__WHAT THE TASK ASKS__
Word for word, copy out the data below, omitting pictures.

__ENTRIES SHOWN__
◇ ◇ ◇ ◇ ◇
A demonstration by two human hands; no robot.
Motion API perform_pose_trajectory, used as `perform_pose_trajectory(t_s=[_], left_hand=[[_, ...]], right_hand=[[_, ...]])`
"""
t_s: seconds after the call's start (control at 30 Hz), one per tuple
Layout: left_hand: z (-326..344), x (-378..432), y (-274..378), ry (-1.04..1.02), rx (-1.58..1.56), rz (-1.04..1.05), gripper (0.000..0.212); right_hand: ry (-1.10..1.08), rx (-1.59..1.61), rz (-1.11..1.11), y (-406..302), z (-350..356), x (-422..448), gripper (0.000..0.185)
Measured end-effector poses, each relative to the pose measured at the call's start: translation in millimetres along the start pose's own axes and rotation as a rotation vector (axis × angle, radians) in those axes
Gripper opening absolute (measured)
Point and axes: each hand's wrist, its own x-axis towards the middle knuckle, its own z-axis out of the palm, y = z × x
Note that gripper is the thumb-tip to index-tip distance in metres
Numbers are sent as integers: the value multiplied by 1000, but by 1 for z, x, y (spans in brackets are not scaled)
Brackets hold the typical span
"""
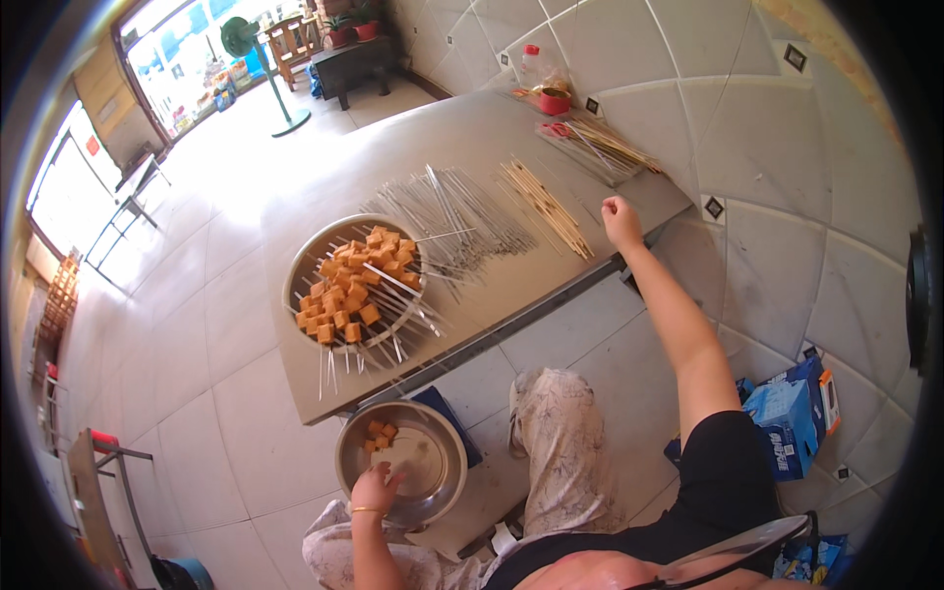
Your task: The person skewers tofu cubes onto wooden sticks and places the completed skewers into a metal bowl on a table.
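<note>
My left hand (375, 490) hangs over the near left rim of a steel basin (431, 509), fingers apart and holding nothing that I can see. Several orange-brown cubes, apparently fried tofu (380, 435), lie at the basin's far left side. Above the table's front right part is my right hand (623, 221), its fingers curled closed; nothing shows in them. Bamboo skewers (549, 206) lie left of that hand. A large bowl (295, 269) on the table holds a heap of skewered cubes (354, 284), with metal skewer ends sticking out over its rim.
Many loose metal skewers (461, 214) cover the middle of the metal-topped table (324, 199). More sticks and red-handled scissors (557, 130) lie by the tiled wall, near a red container (554, 101) and a bottle (529, 66). Blue boxes (785, 420) stand on the floor at right.
</note>
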Motion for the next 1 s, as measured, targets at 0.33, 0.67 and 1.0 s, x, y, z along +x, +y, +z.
perform_pose_trajectory(t_s=[0.33, 0.67, 1.0], left_hand=[[2, 19, -14, 451, -40, 71, 18], [23, 12, -18, 482, 21, -5, 18], [52, 3, -81, 569, -126, -8, 18]], right_hand=[[14, -233, -57, 82, 8, 162, 15], [-409, -335, 33, 134, 41, 223, 19], [-618, -579, 78, 139, 58, 244, 24]])
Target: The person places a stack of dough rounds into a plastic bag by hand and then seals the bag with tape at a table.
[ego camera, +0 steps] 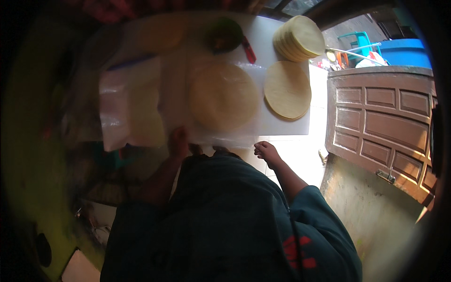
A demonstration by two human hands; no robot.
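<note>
A round, flat, pale sheet (223, 97), like a flatbread or wrapper, lies on the white table (289, 128) under or inside a clear plastic sheet (225, 139). At the table's near edge, my left hand (178, 141) is at the plastic's lower left; shadow and blur hide its fingers. My right hand (266, 152) has its fingers closed at the lower right corner of the plastic. To the right lies a low pile of round sheets (288, 90), with a taller stack (299, 38) behind it. A folded plastic packet (130, 105) with pale contents lies on the left.
A red-handled tool (249, 51) and a dark green round object (225, 35) sit at the table's back. A brown panelled wooden door (384, 112) stands on the right, with a blue container (405, 53) and a turquoise plastic chair (361, 40) beyond it.
</note>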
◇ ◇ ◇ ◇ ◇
__EXERCISE RESPONSE__
A demonstration by two human hands; no robot.
Motion API perform_pose_trajectory, used as `perform_pose_trajectory(t_s=[_], left_hand=[[_, ...]], right_hand=[[_, ...]])`
"""
t_s: seconds after the call's start (control at 30 Hz), one per tuple
Layout: left_hand: z (-326..344), x (-378..432), y (-274..378), ry (-1.04..1.02), rx (-1.58..1.56), rz (-1.04..1.05), gripper (0.000..0.212); right_hand: ry (-1.10..1.08), rx (-1.59..1.61), rz (-1.11..1.11), y (-406..302), z (-350..356), x (-422..448), gripper (0.000..0.185)
Measured end-effector poses, each relative to the pose measured at the call's start: translation in millimetres along the start pose's own axes and rotation as a rotation vector (axis × angle, radians) in those axes
Gripper opening absolute (measured)
Point and axes: each hand's wrist, its own x-axis towards the middle knuckle, its own z-axis out of the palm, y = z × x
Note that gripper is the thumb-tip to index-tip distance in metres
Numbers are sent as integers: the value multiplied by 1000, but by 1 for z, x, y (spans in brackets are not scaled)
Brackets hold the typical span
"""
Your task: The person skewers tofu cubes onto wooden sticks and places the completed skewers into a metal bowl on a table.
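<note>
My left hand (375, 490) hangs over the near left rim of a steel basin (431, 509), fingers apart and holding nothing that I can see. Several orange-brown cubes, apparently fried tofu (380, 435), lie at the basin's far left side. Above the table's front right part is my right hand (623, 221), its fingers curled closed; nothing shows in them. Bamboo skewers (549, 206) lie left of that hand. A large bowl (295, 269) on the table holds a heap of skewered cubes (354, 284), with metal skewer ends sticking out over its rim.
Many loose metal skewers (461, 214) cover the middle of the metal-topped table (324, 199). More sticks and red-handled scissors (557, 130) lie by the tiled wall, near a red container (554, 101) and a bottle (529, 66). Blue boxes (785, 420) stand on the floor at right.
</note>
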Motion for the next 1 s, as measured, targets at 0.33, 0.67 and 1.0 s, x, y, z along +x, +y, +z.
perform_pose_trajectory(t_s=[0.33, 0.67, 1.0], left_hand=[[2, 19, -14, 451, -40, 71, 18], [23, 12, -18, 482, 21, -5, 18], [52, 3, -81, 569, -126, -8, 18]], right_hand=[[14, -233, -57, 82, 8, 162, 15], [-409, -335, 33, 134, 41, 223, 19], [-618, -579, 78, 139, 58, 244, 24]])
Target: The person places a stack of dough rounds into a plastic bag by hand and then seals the bag with tape at a table.
[ego camera, +0 steps] 
A demonstration by two human hands; no robot.
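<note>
A round, flat, pale sheet (223, 97), like a flatbread or wrapper, lies on the white table (289, 128) under or inside a clear plastic sheet (225, 139). At the table's near edge, my left hand (178, 141) is at the plastic's lower left; shadow and blur hide its fingers. My right hand (266, 152) has its fingers closed at the lower right corner of the plastic. To the right lies a low pile of round sheets (288, 90), with a taller stack (299, 38) behind it. A folded plastic packet (130, 105) with pale contents lies on the left.
A red-handled tool (249, 51) and a dark green round object (225, 35) sit at the table's back. A brown panelled wooden door (384, 112) stands on the right, with a blue container (405, 53) and a turquoise plastic chair (361, 40) beyond it.
</note>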

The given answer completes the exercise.